**Given material:**
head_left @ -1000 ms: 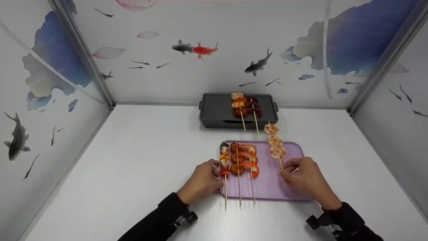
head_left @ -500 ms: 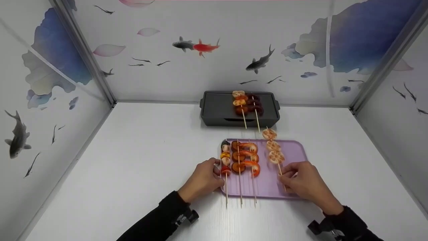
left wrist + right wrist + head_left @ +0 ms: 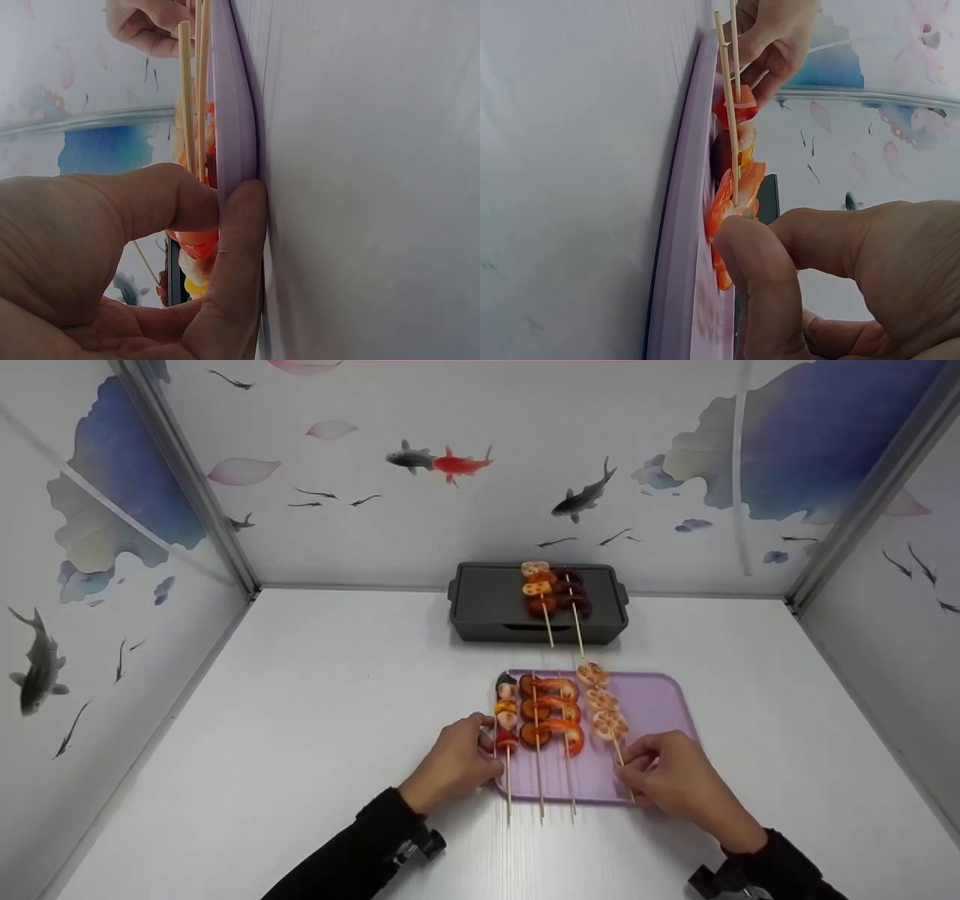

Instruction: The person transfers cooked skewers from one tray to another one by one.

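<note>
Sleeves of black cloth (image 3: 352, 840) came in at the near edge, each wearing a small black wrist-mounted device (image 3: 431, 846); the pale marking by the left one was too small to read. The left hand (image 3: 454, 761) pinched the left edge of a shallow lilac rectangular tray (image 3: 652, 705), thumb above and finger beneath. The right hand (image 3: 667, 776) pinched the thin wooden stick of a skewer of three pale, browned lotus-root slices (image 3: 601, 700), slanting leftward over the tray; whether it touched the tray could not be told. Left of it lay skewers of orange shrimp (image 3: 574, 739), round brown slices (image 3: 535, 711) and multicoloured pieces (image 3: 506, 718). Beyond, a dark grey rectangular grill (image 3: 487, 592) bore two loaded skewers (image 3: 581, 604), before a white fish-printed wall (image 3: 300, 540).
</note>
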A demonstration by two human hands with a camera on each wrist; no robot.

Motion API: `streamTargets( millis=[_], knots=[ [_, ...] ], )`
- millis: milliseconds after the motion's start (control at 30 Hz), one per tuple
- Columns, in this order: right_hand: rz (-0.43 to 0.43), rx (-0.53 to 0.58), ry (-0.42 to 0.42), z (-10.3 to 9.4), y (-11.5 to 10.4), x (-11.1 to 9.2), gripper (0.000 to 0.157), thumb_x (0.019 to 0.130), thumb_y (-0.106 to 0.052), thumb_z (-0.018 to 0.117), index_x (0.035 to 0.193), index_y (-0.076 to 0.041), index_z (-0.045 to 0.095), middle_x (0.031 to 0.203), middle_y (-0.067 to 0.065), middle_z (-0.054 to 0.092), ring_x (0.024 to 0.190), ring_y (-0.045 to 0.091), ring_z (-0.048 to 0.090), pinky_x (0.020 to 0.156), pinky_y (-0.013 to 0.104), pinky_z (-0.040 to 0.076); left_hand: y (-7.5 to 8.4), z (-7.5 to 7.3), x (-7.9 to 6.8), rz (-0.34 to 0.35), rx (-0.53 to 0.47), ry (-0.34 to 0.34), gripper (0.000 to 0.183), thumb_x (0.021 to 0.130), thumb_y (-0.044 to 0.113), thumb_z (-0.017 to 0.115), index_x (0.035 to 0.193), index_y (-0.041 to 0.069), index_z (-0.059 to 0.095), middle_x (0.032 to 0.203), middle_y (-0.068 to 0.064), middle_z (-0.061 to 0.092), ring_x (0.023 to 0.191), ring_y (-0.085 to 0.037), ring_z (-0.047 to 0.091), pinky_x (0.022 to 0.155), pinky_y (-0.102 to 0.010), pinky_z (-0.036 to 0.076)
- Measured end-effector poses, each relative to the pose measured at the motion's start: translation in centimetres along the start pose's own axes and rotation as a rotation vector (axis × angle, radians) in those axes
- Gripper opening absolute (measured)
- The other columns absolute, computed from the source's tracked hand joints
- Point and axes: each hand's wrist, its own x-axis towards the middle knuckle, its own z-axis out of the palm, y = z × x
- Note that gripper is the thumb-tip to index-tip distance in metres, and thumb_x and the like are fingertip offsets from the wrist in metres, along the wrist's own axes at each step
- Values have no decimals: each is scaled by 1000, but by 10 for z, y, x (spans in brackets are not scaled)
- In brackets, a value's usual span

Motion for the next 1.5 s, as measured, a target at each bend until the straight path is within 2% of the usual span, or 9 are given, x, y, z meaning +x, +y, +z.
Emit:
streamTargets(
  millis=[467, 767, 933, 1200, 1367, 1500],
  knots=[
    [-59, -17, -30, 4, -2, -7, 11, 80, -18, 80, 83, -10, 73, 70, 1, 67, 62, 12, 60, 52, 23, 47, 0, -1, 1, -6, -20, -9, 69, 74, 7, 70, 139, -1, 49, 98, -7, 68, 73, -12, 60, 61, -26, 51],
    [-5, -26, -38, 7, -3, -6, 10, 80, -18, 80, 83, -11, 74, 72, 1, 67, 66, 13, 58, 54, 23, 45, 1, 0, 3, -1, 12, -1, 67, 75, 8, 70, 137, -2, 50, 98, -8, 67, 74, -12, 59, 61, -25, 49],
    [12, -21, -51, 8, -3, -7, 13, 79, -21, 82, 84, -12, 74, 73, 1, 67, 66, 14, 60, 53, 24, 47, 2, 0, 3, -14, -24, -11, 68, 75, 6, 71, 138, -2, 48, 98, -10, 67, 70, -13, 61, 58, -27, 52],
    [-44, -1, -84, 10, -2, -7, 21, 79, -28, 84, 88, -11, 76, 75, 1, 69, 65, 13, 61, 51, 24, 47, 1, 1, 2, -30, -59, -14, 69, 73, 2, 70, 139, -3, 48, 98, -9, 67, 69, -14, 62, 58, -28, 53],
    [-39, -10, -88, 11, -2, -8, 21, 79, -30, 83, 88, -13, 76, 75, 0, 70, 66, 12, 62, 52, 24, 48, 1, 2, 1, -17, -67, -11, 68, 73, 2, 70, 137, -3, 48, 97, -9, 67, 70, -13, 61, 58, -27, 53],
    [-51, 14, -101, 12, -1, -10, 20, 81, -30, 82, 89, -13, 76, 76, 1, 71, 61, 13, 65, 51, 26, 51, -1, 1, 0, 22, -29, 2, 66, 74, 5, 70, 136, -3, 50, 97, -10, 67, 72, -12, 60, 60, -26, 51]
  ],
)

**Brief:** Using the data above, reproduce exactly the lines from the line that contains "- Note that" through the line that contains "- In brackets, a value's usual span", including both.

**Answer section:**
- Note that gripper is the thumb-tip to index-tip distance in metres, and thumb_x and the like are fingertip offsets from the wrist in metres, along the wrist's own axes at each step
- Values have no decimals: each is scaled by 1000, but by 10 for z, y, x (spans in brackets are not scaled)
- In brackets, a value's usual span

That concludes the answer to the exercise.